Andy Long, archaeologist and leading scarred tree expert:

"The Boort scarred trees are extremely important as a group, given their density, number and diversity of type, including exceptional surviving examples of bark removal and toe hold scars. They provide perhaps the only remaining opportunity for the study and protection of a traditional Aboriginal landscape through timber and trees."

November 6, 2017
Christian Pazzaglia joins the team as Producer
Thrilled to announce that Christian Pazzaglia has joined the team as a co-producer! Christian is an experienced producer, creative director and programme curator from Italy via The Netherlands. In 2016 he co-produced Daisuke Miyazaki’s film ‘Yamato (California)’ .
July 13, 2017
Teaser/crowdfund video coming
We are extremely close to releasing a brand new teaser/crowdfunding video featuring new characters and some beautiful new footage. We'll be able to start the funding push in earnest then, and are looking forward to feedback!
March 17, 2017
Educational programmes begin on the lake
We've just come back from spending a week in Boort with characters Jida Gulpilil and Paul Haw - got some great filming done to capture educational programmes and tours being carried out by Jida, with Paul showing us where a new 'scarred tree walkway' will be laid out near the Little Lake. Things are really moving! 

Photographer Rodney Dekker came along and got some great pics in the bag; 

You can see the rest here on the 'gallery' tab.

January 15, 2017
Jida Gulpilil to join list of characters
We're pleased to say a new character has arrived on the scene, and will feature in the film. 

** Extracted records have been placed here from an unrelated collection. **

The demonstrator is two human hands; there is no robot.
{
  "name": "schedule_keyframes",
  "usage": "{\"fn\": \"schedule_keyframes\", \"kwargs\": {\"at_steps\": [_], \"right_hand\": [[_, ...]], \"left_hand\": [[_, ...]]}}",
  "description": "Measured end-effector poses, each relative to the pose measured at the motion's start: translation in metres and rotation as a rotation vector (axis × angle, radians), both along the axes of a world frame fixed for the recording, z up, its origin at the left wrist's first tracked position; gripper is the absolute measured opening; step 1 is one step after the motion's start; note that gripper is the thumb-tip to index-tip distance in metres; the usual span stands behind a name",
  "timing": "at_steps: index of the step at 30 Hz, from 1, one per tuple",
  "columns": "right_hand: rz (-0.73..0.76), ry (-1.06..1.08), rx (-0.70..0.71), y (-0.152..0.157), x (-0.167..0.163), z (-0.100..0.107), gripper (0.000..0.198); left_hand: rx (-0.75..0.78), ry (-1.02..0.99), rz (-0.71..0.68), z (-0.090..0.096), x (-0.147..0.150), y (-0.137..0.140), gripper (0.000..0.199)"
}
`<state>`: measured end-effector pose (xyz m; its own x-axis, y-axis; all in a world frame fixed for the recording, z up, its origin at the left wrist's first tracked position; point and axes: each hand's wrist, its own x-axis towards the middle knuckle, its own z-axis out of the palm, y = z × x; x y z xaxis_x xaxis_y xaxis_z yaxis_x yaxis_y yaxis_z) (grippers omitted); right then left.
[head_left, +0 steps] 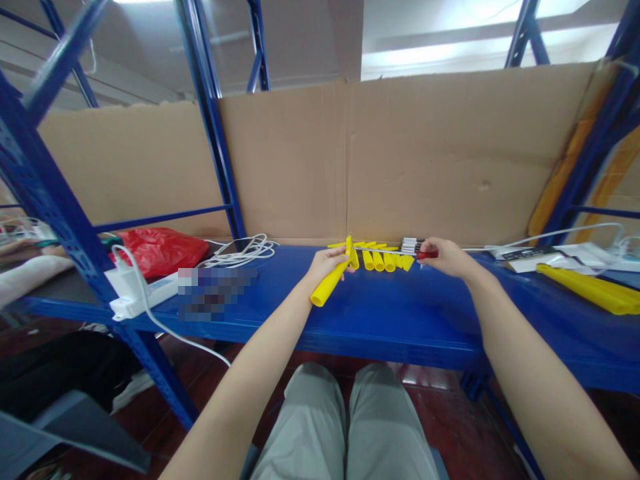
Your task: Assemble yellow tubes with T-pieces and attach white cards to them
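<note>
My left hand is closed around a yellow hollow plastic tube, its wider open end tilted down toward me. In my right hand is a screwdriver with a red handle, gripped between thumb and fingers. Its long thin shaft points left, to the upper end of the tube; whether the tip touches is too small to tell. Behind my hands, several similar yellow pieces lie in a row on the blue shelf. Small white and grey parts sit close to my right hand.
Left on the shelf are a white power strip, a red plastic bag and a coiled white cable. More yellow pieces lie at right by flat packets. Cardboard stands behind. A co-worker's sleeve shows at far left.
</note>
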<state>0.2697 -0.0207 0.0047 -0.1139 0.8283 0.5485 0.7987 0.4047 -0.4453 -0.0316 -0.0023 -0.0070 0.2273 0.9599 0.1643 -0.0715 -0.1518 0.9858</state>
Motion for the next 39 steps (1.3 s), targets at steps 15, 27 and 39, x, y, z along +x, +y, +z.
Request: {"fn": "schedule_keyframes", "kwargs": {"at_steps": [15,27,39], "right_hand": [[0.002,-0.005,0.002,0.0025,0.0017,-0.0009,0.016],[0.018,0.005,-0.008,0.0054,0.0036,-0.0009,0.014],[0.010,0.038,-0.090,0.0029,0.0018,-0.0016,0.016]], "left_hand": [[0.013,0.027,-0.006,0.0002,0.0005,-0.0020,0.046],[0.029,0.022,-0.028,-0.0013,0.0007,0.0002,0.044],[0.027,0.015,-0.004,-0.0005,0.0005,-0.0008,0.042]]}}
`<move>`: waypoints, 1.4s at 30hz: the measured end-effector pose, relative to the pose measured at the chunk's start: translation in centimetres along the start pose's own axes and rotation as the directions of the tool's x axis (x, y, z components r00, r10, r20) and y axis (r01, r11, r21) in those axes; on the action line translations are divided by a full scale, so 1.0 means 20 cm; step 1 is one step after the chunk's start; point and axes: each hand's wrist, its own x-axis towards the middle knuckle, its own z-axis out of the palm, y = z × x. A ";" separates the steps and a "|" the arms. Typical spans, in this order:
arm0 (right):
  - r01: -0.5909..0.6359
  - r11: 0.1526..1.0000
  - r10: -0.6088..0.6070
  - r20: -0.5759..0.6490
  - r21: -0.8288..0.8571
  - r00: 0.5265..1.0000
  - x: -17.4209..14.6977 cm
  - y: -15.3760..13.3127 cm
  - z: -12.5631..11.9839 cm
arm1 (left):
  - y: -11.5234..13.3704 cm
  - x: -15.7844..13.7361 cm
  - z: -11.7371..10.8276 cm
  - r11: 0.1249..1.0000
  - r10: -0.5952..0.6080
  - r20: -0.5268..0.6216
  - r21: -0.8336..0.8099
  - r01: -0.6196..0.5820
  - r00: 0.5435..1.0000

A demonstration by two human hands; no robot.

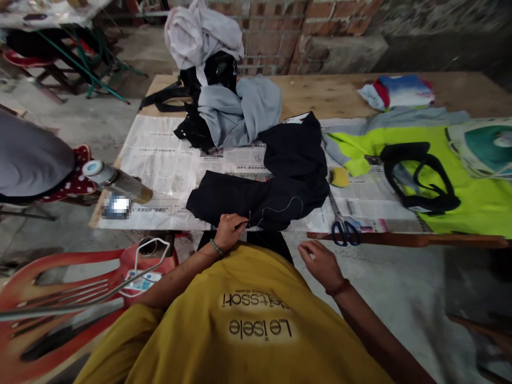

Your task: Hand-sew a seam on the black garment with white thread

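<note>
A dark navy cloth garment (296, 184) lies folded along the front of the table. My left hand (230, 232) pinches its near edge, thumb and finger pressed together. By those fingertips a thin needle-like sliver (249, 216) stands out from the cloth. Pale thread (295, 198) curls loosely over the dark fabric. My right hand (322, 262) is off the garment, in front of the table edge, with its fingers curled in; whatever may be between them is too small to make out. Blue-handled scissors (340, 226) lie just beyond it, handles over the edge.
Newspaper (148, 154) covers the wooden table. A yellow sponge-like block (340, 176), lime-and-grey garment (472, 197), black strap (420, 200) and iron (490, 146) are to the right. Grey cloth (244, 109) lies behind; a bottle (116, 178) stands left, near a red chair (100, 261).
</note>
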 end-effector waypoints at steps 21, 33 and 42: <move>0.113 0.966 -0.196 0.373 0.231 0.907 0.61 -0.54 0.23 | 0.00 -0.02 -0.03 0.999 0.005 0.024 0.051 -0.006 1.000; 0.131 0.929 -0.224 0.245 0.346 0.943 0.62 -0.54 0.26 | -0.04 0.00 0.01 0.996 -0.041 0.018 -0.080 0.042 0.999; -0.268 0.665 -0.018 0.374 0.697 0.927 0.66 -0.53 0.37 | -0.04 0.01 -0.02 0.998 0.056 0.031 -0.013 -0.056 0.998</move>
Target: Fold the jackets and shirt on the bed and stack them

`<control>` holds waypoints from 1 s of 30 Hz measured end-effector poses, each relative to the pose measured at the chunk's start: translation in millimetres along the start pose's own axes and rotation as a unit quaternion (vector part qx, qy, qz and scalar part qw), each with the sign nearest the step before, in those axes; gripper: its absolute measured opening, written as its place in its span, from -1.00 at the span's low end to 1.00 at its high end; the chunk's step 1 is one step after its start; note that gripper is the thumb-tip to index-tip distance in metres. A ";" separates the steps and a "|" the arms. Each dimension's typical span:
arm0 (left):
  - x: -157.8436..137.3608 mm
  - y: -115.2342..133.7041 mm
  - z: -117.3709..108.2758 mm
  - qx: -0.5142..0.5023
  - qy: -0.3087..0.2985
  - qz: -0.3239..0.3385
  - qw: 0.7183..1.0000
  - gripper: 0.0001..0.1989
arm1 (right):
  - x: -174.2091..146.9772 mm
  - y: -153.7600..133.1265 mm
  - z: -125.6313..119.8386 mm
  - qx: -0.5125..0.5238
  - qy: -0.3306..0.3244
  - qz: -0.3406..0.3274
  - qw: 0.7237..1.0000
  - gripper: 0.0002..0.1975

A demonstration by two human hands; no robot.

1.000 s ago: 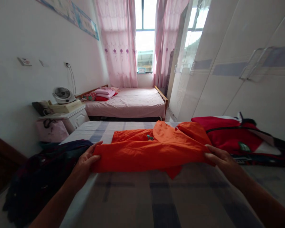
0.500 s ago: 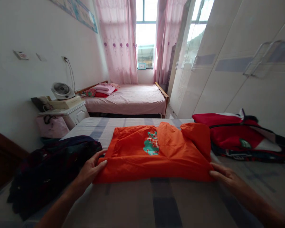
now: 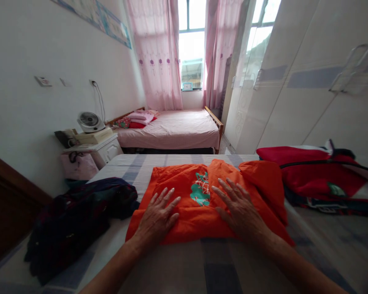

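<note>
An orange garment with a green and white print lies partly folded on the bed in front of me. Its near edge is turned over toward the print. My left hand rests flat on the left part of the cloth, fingers spread. On the right part, below the bunched fabric, my right hand also lies flat with its fingers apart. Neither hand grips the cloth; the palms cover some of the folded strip.
Left of the garment lies a dark crumpled garment. To the right is a stack of red and dark clothes. All rest on the striped bedsheet. Beyond are a pink bed, a nightstand with a fan, and wardrobes.
Both hands have let go of the orange garment's side edges and moved inward onto its top, fingers now spread. The view has shifted slightly left.
</note>
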State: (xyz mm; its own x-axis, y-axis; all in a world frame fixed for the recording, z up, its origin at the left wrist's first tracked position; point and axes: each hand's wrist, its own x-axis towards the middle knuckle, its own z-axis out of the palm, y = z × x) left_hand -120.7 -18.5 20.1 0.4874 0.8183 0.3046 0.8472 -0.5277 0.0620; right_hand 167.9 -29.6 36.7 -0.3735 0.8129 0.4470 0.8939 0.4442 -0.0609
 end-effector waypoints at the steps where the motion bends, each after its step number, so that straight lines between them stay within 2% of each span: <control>1: -1.2 -3.4 8.4 0.001 -0.017 -0.019 1.000 -0.56 | -0.3 4.2 15.8 0.006 -0.025 0.010 1.000 -0.51; 3: -5.2 -11.1 20.5 -0.003 -0.040 -0.051 0.998 -0.53 | -3.9 14.1 40.6 0.025 -0.061 0.031 0.997 -0.50; 5: -8.2 -16.6 25.7 -0.010 -0.044 -0.065 0.997 -0.52 | -8.0 21.7 52.7 0.042 -0.075 0.043 0.995 -0.49; 12: -10.0 -16.1 26.0 -0.045 -0.038 -0.079 0.995 -0.55 | -8.1 24.4 48.8 0.064 -0.092 0.053 0.992 -0.47; 16: -8.1 -23.6 14.8 -0.120 0.023 -0.144 0.982 -0.61 | -7.8 25.7 53.0 0.065 -0.086 0.054 0.993 -0.48; 19: 8.1 -43.0 -1.4 -0.125 0.045 -0.191 0.973 -0.59 | -8.3 26.6 54.9 0.064 -0.083 0.050 0.993 -0.48; 22: 37.7 -71.5 -9.9 -0.064 -0.005 -0.236 0.969 -0.58 | -8.3 25.9 53.3 0.065 -0.084 0.046 0.993 -0.48; 26: 76.3 -105.6 1.4 -0.033 -0.045 -0.294 0.954 -0.56 | -7.3 23.9 49.8 0.070 -0.084 0.051 0.993 -0.48; 30: 95.4 -119.6 14.3 -0.021 -0.054 -0.314 0.948 -0.55 | -6.8 23.2 48.5 0.080 -0.084 0.049 0.992 -0.48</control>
State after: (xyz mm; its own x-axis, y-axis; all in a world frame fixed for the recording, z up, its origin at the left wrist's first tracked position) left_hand -172.4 125.9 28.1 -0.0899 0.9913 0.0964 0.9691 0.0647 0.2382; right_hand 179.1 -6.4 -11.1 -0.3350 0.9003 0.2778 0.8821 0.4033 -0.2433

There have been few Yung Balug/Dja Dja Wurrung people living in Boort in recent years. Clan member Gary Murray has been able to work constructively with Paul Haw, who lives on the lake, for many years now.

Now, in late 2016, Yung Balug clan member Jida Gulpilil has returned to live on the lake with his young family. Gulpilil plans to spend part of the year living on his father David's Yolngu country in the Top End, and part of it on his mother's Dja Dja Wurrung country here in Victoria. He's received a grant to establish cultural tours to share his knowledge, and with the lake filled once more with water, Jida is starting boat tours of school children and others around the lake to see the trees, middens and other cultural sites. We're thrilled he's agreed to be involved with the film.